▸ REQUIRED ACTION
What lines of the data below hold the string "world"? Copy each one out.

▸ COLLECTED DATA
☆ ☆ ☆ ☆
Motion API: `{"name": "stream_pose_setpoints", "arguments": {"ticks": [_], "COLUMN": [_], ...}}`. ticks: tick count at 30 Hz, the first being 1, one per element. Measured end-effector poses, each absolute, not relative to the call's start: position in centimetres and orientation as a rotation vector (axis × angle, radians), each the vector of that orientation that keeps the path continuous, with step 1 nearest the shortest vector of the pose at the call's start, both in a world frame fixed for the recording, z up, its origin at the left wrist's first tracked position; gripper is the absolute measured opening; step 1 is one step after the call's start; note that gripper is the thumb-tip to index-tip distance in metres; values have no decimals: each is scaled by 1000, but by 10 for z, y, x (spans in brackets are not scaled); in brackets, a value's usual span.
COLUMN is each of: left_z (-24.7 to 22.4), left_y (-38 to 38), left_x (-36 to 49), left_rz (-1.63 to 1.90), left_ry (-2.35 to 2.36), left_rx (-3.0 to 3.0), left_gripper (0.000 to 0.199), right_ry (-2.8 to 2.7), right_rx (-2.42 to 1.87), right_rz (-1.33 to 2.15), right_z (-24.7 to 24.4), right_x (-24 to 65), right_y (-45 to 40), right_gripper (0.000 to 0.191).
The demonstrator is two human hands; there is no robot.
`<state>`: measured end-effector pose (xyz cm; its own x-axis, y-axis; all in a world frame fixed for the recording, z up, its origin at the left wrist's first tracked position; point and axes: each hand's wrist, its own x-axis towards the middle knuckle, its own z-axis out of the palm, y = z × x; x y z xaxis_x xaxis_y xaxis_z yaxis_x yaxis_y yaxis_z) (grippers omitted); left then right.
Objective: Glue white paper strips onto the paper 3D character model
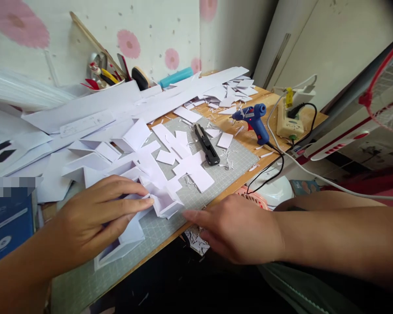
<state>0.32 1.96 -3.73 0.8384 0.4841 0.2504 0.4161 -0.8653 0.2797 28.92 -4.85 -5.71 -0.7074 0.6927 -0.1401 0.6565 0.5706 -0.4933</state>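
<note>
White foam-board box forms [165, 201] stand on the grey cutting mat [157, 233] near the table's front edge. My left hand [98, 213] reaches over them from the left, its index and middle fingertips resting at the wall of a small open compartment. My right hand [236, 229] is just right of that compartment, index finger pointing at its corner, the other fingers curled and partly hidden; whether it holds anything is not visible. Beyond lie flat cut pieces [194, 170] and a black utility knife [207, 146].
A blue glue gun [253, 120] stands at the right, its cord trailing to a power strip [290, 120]. Scraps [229, 93] and long white strips [170, 98] lie at the back, near a container of tools [109, 80]. A fan [389, 91] is far right.
</note>
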Motion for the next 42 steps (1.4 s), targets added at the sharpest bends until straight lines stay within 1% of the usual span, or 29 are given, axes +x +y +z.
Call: {"name": "stream_pose_setpoints", "arguments": {"ticks": [2, 4, 8, 11, 18, 31, 35, 38, 40, 41, 42], "left_z": [-36, -36, -38, -41, -40, -39, -40, -42, -44, -45, -45], "left_y": [21, 22, 23, 23, 24, 26, 26, 27, 27, 27, 27], "left_x": [3, 3, 3, 2, 3, 6, 7, 6, 5, 5, 5], "left_rz": [413, 424, 494, 480, 508, 588, 585, 581, 586, 590, 593], "left_ry": [674, 668, 660, 660, 614, 519, 499, 512, 527, 535, 543], "left_rx": [2848, 2859, 2831, 2828, 2867, 2908, 2903, 2885, 2868, 2859, 2853], "left_gripper": [41, 39, 34, 36, 38, 35, 35, 36, 36, 36, 35], "right_ry": [-2938, -3055, -3128, -3159, -3166, -3224, -3240, -3166, -2980, -2821, -2620], "right_rx": [-1035, -977, -967, -939, -1003, -944, -987, -1110, -1247, -1330, -1403], "right_rz": [498, 258, -12, -83, -187, -366, -349, -232, 27, 240, 508], "right_z": [-58, -59, -54, -52, -52, -61, -59, -55, -55, -56, -58], "right_x": [288, 287, 282, 279, 278, 287, 289, 290, 287, 284, 280], "right_y": [-49, -45, -35, -33, -36, -35, -35, -42, -51, -57, -64], "right_gripper": [56, 55, 49, 47, 50, 49, 50, 40, 34, 35, 39]}}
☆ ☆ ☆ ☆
▸ YOUR SOLUTION
Motion API: `{"name": "stream_pose_setpoints", "arguments": {"ticks": [_], "COLUMN": [_], ...}}`. ticks: tick count at 30 Hz, the first being 1, one per element. Measured end-effector poses, each absolute, not relative to the call's start: position in centimetres and orientation as a rotation vector (axis × angle, radians), each the vector of that orientation that keeps the path continuous, with step 1 nearest the shortest vector of the pose at the call's start, both in a world frame fixed for the recording, z up, its origin at the left wrist's first tracked position; gripper is the absolute measured opening; step 1 is one step after the call's start; note that gripper is the thumb-tip to index-tip distance in metres; values have no decimals: each is scaled by 1000, but by 10 for z, y, x (spans in brackets are not scaled); in brackets, a value's usual span.
`<state>`: measured end-effector pose (xyz cm; its own x-axis, y-axis; all in a world frame fixed for the recording, z up, its origin at the left wrist's first tracked position; point and axes: each hand's wrist, its own x-axis towards the middle knuckle, its own z-axis out of the palm, y = z × x; x y z xaxis_x xaxis_y xaxis_z yaxis_x yaxis_y yaxis_z) (grippers omitted); left then right.

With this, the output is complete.